Data Start Marker

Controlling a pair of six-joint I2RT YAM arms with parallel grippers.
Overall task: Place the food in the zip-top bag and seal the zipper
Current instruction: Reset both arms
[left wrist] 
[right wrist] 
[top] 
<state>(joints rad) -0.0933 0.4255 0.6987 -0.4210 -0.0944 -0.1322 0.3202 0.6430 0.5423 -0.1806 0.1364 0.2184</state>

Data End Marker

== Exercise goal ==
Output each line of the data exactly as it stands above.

== Solution for this problem ==
Controlling a pair of six-joint I2RT YAM arms with parallel grippers.
Overall task: Place the food in the zip-top bag and seal the zipper
Current instruction: Reset both arms
[left wrist] 
[right wrist] 
[top] 
<state>(joints rad) -0.0933 0.4255 0.6987 -0.4210 -0.0944 -0.1322 0.3202 0.6430 0.5423 -0.1806 0.1364 0.2184</state>

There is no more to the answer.